Skopje had agreed to the three terms that Sofia has set as preconditions for Bulgaria’s support for Macedonia’s EU integration process.In a letter sent on Tuesday, Macedonia’s Foreign Minister, Nikola Poposki, wrote to tell his Bulgarian counterpart, Nikolay Mladenov, that the proposals contained in Mladenov’s earlier letter were acceptable.
They “lay a solid foundation for a framework of activities that could strengthen relations between the two countries,” Poposki said.
Last week, Mladenov outlined three consecutive steps that it wanted Macedonia to undertake as the price of its support for Macedonia’s EU integration.
The first was a signed agreement on good neighbourly relations in accordance with EU standards and based on a 1999 declaration that both countries signed.

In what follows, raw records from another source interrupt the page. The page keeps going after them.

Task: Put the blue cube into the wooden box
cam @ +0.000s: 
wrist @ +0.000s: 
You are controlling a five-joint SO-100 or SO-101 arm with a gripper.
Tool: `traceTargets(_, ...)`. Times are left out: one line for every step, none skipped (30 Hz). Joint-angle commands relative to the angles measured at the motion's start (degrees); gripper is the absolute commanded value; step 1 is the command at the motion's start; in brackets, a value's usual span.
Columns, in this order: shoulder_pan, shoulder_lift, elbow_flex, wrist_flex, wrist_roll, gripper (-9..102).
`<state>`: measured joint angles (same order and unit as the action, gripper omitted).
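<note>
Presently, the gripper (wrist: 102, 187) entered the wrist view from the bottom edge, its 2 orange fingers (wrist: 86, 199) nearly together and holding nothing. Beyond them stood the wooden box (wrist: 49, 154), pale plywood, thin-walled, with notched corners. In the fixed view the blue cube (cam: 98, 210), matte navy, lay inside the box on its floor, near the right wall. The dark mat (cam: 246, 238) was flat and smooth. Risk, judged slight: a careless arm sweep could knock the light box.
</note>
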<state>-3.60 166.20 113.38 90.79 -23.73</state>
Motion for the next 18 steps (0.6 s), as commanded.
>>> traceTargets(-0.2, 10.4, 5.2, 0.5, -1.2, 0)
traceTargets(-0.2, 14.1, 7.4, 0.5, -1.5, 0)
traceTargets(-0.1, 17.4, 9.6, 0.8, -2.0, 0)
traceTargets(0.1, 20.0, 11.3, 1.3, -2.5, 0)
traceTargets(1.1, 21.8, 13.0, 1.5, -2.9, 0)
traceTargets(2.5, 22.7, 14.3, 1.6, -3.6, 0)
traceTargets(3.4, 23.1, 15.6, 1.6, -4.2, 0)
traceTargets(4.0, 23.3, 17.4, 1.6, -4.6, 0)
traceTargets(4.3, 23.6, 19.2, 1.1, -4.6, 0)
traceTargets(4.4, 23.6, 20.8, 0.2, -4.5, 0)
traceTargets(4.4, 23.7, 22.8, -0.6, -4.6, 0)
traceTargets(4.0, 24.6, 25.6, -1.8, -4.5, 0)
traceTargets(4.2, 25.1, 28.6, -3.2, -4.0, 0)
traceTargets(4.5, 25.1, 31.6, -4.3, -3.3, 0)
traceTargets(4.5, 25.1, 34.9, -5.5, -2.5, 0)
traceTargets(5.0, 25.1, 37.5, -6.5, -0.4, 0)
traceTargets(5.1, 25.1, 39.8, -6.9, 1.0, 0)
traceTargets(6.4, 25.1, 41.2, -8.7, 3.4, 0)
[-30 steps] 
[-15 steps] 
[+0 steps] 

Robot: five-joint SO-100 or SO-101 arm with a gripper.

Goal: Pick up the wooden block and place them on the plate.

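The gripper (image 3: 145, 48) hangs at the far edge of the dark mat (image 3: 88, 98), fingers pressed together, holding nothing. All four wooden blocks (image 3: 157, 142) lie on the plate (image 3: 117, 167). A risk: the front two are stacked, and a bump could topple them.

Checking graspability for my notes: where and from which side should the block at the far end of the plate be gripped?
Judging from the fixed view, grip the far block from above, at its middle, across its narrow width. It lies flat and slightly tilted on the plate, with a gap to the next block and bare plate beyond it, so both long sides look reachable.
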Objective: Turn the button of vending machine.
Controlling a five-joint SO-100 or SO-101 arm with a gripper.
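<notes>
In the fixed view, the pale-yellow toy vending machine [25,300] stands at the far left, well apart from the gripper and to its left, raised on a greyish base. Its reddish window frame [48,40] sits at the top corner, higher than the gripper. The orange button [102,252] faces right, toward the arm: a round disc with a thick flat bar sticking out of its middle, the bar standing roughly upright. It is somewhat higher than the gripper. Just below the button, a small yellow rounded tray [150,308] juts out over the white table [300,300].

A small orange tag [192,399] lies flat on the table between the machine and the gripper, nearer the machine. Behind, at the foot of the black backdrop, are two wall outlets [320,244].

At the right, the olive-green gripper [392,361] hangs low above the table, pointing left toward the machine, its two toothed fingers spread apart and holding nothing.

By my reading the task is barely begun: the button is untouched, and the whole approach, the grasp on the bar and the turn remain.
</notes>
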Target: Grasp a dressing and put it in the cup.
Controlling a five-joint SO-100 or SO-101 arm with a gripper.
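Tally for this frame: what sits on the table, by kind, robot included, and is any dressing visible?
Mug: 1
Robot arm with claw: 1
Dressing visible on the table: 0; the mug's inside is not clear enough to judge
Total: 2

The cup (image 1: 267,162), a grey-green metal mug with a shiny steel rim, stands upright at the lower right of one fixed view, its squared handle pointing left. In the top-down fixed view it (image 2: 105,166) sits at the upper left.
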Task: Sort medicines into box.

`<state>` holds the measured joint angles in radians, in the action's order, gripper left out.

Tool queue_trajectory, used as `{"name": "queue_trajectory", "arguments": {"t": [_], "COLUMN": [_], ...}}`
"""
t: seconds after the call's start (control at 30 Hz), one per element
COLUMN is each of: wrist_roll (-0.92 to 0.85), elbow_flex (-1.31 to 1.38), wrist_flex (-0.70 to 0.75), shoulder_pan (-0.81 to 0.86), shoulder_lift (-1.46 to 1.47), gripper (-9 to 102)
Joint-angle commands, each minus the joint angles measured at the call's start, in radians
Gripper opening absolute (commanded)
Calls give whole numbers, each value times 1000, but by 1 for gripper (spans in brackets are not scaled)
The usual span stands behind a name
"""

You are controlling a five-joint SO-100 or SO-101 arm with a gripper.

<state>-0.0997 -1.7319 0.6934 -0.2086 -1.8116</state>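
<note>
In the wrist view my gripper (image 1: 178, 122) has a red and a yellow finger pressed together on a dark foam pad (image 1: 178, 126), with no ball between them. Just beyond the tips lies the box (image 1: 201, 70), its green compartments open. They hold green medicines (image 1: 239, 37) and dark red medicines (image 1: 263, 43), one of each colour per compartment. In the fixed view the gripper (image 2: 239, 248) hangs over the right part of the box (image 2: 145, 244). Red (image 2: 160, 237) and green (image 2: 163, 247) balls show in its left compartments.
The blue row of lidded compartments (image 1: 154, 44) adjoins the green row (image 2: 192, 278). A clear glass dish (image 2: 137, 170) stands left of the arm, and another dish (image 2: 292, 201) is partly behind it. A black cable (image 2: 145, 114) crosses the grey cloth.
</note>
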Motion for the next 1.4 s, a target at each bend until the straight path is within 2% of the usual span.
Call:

The second was building infrastructure to enhance co-operation and establishing working groups to strengthen relations in key areas.
The third was for the creation of a high-level council tasked with managing annual intergovernmental meetings.
“For that purpose, we will immediately start setting up a joint working group… to synthesize or define the goals and activities in an overall frame or roadmap,” Poposki said.
The minister added that after defining fields of mutual interest the two sides could start setting up a “high council” as Bulgaria suggested.
“We will shall overcome all open issues and differences through mutual respect and confidence, and respect for European values, democratic principles and human rights,” the letter reads.
Since 2009 Macedonia has obtained annual recommendations for a start to EU membership talks in its European Commission progress reports.
But Europe has not offered a start date for the talks owing to a Greek blockade related to the dispute over Macedonia’s name.
Greece insists that Macedonia’s name implies territorial claims to its own northern province, also called Macedonia.
In 2012 Bulgaria emerged as new potential obstacle for Macedonia when Bulgarian was underlining good neighbourly relations as a condition for its support in relation to the EU.
Bulgaria was the first country to recognise Macedonia when it proclaimed its independence from Yugoslavia in 1991.
Moreover, Bulgaria, unlike Greece, recognises its neighbour under its constitutional name, the “Republic of Macedonia”.
But Sofia does not recognise the existence of a Macedonian language, separate from Bulgarian, and many Bulgarian historians still maintain that Macedonians are ethnic Bulgarians.
Bulgarian nationalists in the past claimed Macedonia as part of Bulgaria. Bulgaria also occupied Macedonia in the Second World War.